Making A Difference

Pakistan Mob Lynching: Sri Lankan Minister Demands Apology From Pakistan Minister For Insensitive Remarks

After the Pakistani Defense Minister Pervez Khattak said that murders take place when young people get emotional, the Sri Lankan minister said that this remark justifies such killings.

Pakistan Mob Lynching: Sri Lankan Minister Demands Apology From Pakistan Minister For Insensitive Remarks

Sri Lanka's Public Security Minister Rear Admiral (Retd) Sarath Weerasekara on Tuesday demanded an apology from Pakistan's Defence Minister Pervez Khattak for his insensitive remarks on the lynching of a Sri Lankan national by a frenzied mob in Punjab province.

Khattak on Monday said the ghastly lynching of Sri Lankan national Priyantha Kumara Diyawadana at the hands of a mob in Sialkot should not be linked to the Pakistan government's recent decision to lift the ban on the hardline Islamist party, the Tehreek-i-Labbaik Pakistan (TLP), saying even "murders take place" when young people get emotional.

The senior Pakistani minister's remarks came amid countrywide outrage after a mob comprising hundreds of protestors tortured to death the Sri Lankan factory manager over blasphemy allegations and then burnt his body on Friday.

Reacting to Khattak's remarks, Weerasekara said Pakistan's Minister of Defence must apologise to the people of Sri Lanka for those remarks, Sri Lanka's News1st TV channel quoted the country's public security minister as saying.

In a shocking incident on Friday last, supporters of TLP attacked a garment factory in Sialkot in Pakistan and lynched its general manager Diyawadana, 49, before setting his body on fire over allegations of blasphemy.

Meanwhile, a leading Pakistani newspaper on Tuesday criticised defence minister Khattak for his remarks, saying it can "only be interpreted as a pathetic justification for murder."

"Such a statement from a federal minister should come as a shock, but unfortunately, we are accustomed to our public officials being in denial about the realities of extremism and violence in the country," the Dawn newspaper said in an editorial.

"Mr Khattak’s remarks are deeply problematic.
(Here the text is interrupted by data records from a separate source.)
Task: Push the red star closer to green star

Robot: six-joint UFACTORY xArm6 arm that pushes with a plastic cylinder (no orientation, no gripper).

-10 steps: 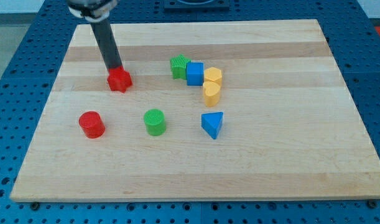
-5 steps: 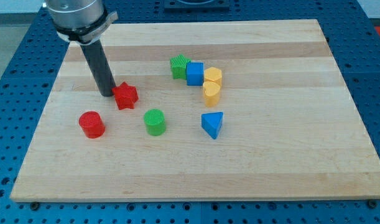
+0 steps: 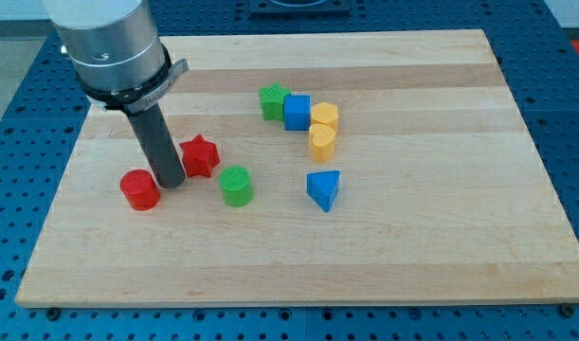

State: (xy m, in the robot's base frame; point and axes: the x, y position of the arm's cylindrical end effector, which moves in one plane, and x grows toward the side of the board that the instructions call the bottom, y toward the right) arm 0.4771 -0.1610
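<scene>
My tip (image 3: 170, 183), a bare rod with no gripper, sits seemingly touching the red star (image 3: 200, 155) at its lower left, the green star (image 3: 273, 100) lying well beyond toward the view's upper right.

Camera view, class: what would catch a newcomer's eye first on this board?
The big grey arm with its dark rod at the view's left, my tip planted between the red cylinder block and the red star block. Next, the tight cluster at the view's upper middle: green star block, blue cube block and two yellow blocks.
</scene>
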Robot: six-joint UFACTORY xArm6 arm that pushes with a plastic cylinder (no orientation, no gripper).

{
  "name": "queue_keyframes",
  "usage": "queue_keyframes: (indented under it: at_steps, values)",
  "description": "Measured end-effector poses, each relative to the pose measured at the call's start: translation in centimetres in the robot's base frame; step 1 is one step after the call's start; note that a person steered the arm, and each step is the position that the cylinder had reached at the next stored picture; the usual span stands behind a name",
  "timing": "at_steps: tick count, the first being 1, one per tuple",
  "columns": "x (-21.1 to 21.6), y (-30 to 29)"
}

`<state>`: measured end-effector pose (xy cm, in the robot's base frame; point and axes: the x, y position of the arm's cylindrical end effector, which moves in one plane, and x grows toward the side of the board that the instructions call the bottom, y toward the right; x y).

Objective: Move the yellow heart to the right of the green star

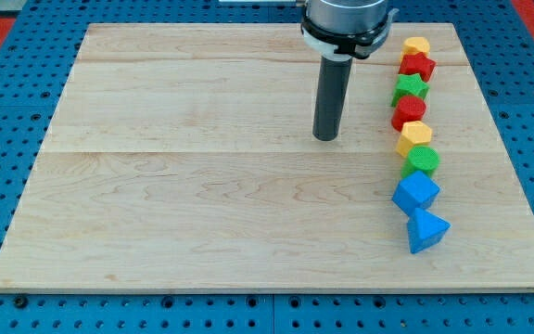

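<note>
The yellow heart (416, 45) sits at the top of a column of blocks along the board's right side. Just below it is a red star (417, 66), and below that the green star (412, 87). The three touch or nearly touch. My tip (325, 137) rests on the board to the left of the column, well apart from it. It is below and left of the green star, level with a yellow hexagon (414, 136). It touches no block.
The column continues downward with a red round block (409, 111), the yellow hexagon, a green round block (421, 161), a blue cube (416, 191) and a blue triangle (426, 230). The wooden board (202, 186) lies on a blue pegboard; its right edge is close to the column.
</note>
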<state>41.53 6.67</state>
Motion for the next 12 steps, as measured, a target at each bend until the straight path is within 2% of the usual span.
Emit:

They create an impression that such killings are somehow a ‘normal’ part of growing up in a country where religion can be used to justify crime," it said.

Instead of asking the journalist who was quizzing him to change this mob mentality, it would have served the minister better to have recalled that, in fact, he is a member of government who actually has the power to influence large sections of the population, it said.

"It may be an alien idea to Mr Khattak, but he should have roundly condemned this incident and reflected on why our society has become so brutalised, instead of ascribing this heinous crime to youthful passions," the editorial added.

The Pakistan government led by Prime Minister Imran Khan recently lifted a ban on the TLP after signing a secret agreement with it after which its chief Saad Rizvi and over 1,500 activists accused of terrorism were released from jail.

The TLP in return had ended its week-long sit-in in Punjab after withdrawing its demand of expelling the French ambassador on the issue of blasphemous cartoons in France.

The Sri Lankan Parliament, President Gotabaya Rajapaksa and Prime Minister Mahinda Rajapaksa have condemned the brutal killing and have expressed hope that Pakistan Prime Minister Khan's government would bring the guilty to justice.

On Tuesday, Prime Minister Khan pledged that his government would not tolerate mob violence in the name of religion or spare those responsible for it.